The whole listing is to be written out again exactly; the pictures are not.

☆ ☆ ☆ ☆ ☆ ☆ ☆

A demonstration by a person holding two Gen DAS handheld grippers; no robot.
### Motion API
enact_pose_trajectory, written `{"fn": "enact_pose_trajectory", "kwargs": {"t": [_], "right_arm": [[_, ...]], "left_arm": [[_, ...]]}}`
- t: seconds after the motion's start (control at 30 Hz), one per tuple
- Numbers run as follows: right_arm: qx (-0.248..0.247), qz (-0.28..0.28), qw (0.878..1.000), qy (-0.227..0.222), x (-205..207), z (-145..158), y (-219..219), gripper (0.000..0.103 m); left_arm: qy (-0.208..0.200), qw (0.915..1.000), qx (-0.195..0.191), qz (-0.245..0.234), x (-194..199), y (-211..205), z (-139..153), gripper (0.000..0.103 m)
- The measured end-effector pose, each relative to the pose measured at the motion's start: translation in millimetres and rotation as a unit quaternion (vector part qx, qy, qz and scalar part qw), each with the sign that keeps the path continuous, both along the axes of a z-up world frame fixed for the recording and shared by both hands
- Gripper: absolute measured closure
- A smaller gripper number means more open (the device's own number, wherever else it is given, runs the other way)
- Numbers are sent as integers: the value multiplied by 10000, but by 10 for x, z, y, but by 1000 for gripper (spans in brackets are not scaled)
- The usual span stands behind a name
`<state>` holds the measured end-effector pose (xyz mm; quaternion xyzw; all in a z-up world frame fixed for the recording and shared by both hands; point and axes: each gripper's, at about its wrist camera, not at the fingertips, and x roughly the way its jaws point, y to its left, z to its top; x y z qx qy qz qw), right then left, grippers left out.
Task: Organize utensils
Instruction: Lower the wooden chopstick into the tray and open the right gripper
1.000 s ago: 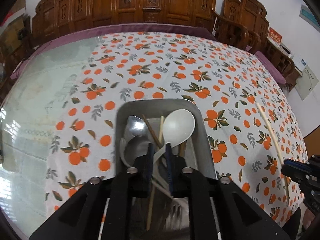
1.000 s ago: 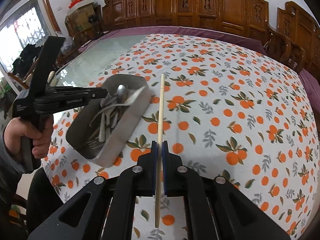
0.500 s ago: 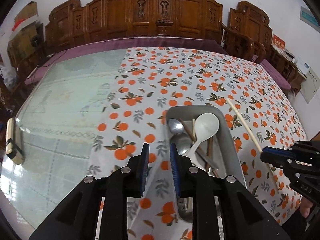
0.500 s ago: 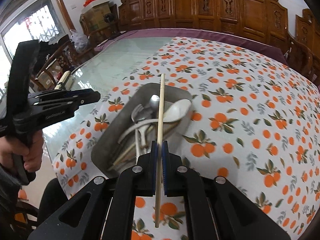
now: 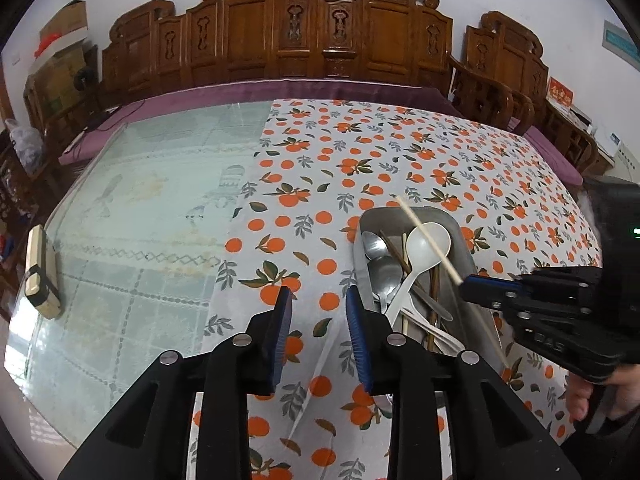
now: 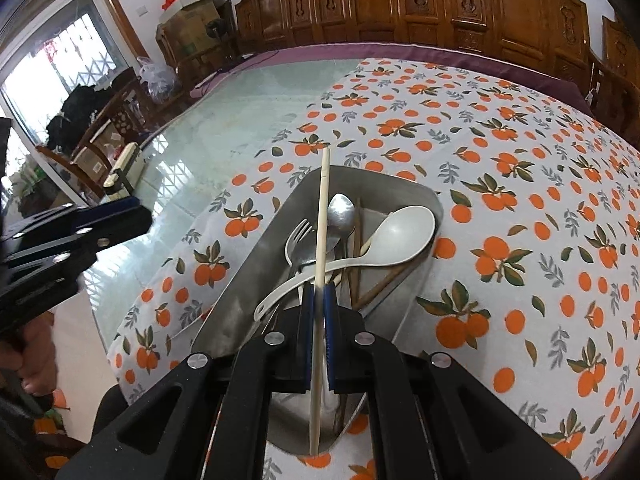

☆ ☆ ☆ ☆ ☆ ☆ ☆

Completed exercise —
A demonstration by a person holding two Gen DAS handheld grippers; no robot.
### Motion API
enact_pose_trajectory, written `{"fn": "enact_pose_trajectory", "kwargs": {"t": [_], "right_arm": [[_, ...]], "left_arm": [[_, ...]]}}`
- t: seconds after the motion's start (control at 30 Hz), one per tuple
- Numbers run as follows: right_arm: qx (-0.248..0.247), qz (-0.28..0.28), qw (0.878..1.000), qy (-0.227..0.222), x (-205..207), z (-145..158), y (-219..219), gripper (0.000..0.103 m); left_arm: qy (-0.208..0.200), qw (0.915..1.000), qx (-0.195..0.191), qz (-0.245..0.234), x (-194..199), y (-211..205), z (-139..153), gripper (0.000..0.103 m)
- The measured end-effector pose, each relative to the pose measured at the motion's start: translation in millimetres and rotation as a unit quaternion (vector part qx, qy, qz and scalar part qw), each with the sign that keeps the path continuous, both along the axes of a z-up world frame fixed for the recording and shared by both hands
- Gripper: absolute measured closure
- A smaller gripper number means more open (the device's own number, wherever else it is given, runs the other way)
- Numbers are sent as integers: the value multiplied by 10000, but by 10 for x, z, y, but by 1000 for gripper (spans in brackets are not scaled)
- The usual span stands behind a name
`<state>` holds the measured end-effector pose (xyz mm; quaternion xyzw; all in a z-up world frame fixed for the recording and shared by both hands; point and axes: each gripper's, at about its wrist camera, not at the fingertips, and x roughly the way its jaws point, y to its left, z to its top; x y z qx qy qz qw), right then left, grippers left out.
Task: Organize utensils
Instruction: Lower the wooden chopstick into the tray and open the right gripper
1.000 s ago: 
1.000 s ago: 
0.500 s ago: 
0.500 s ago: 
now: 
now: 

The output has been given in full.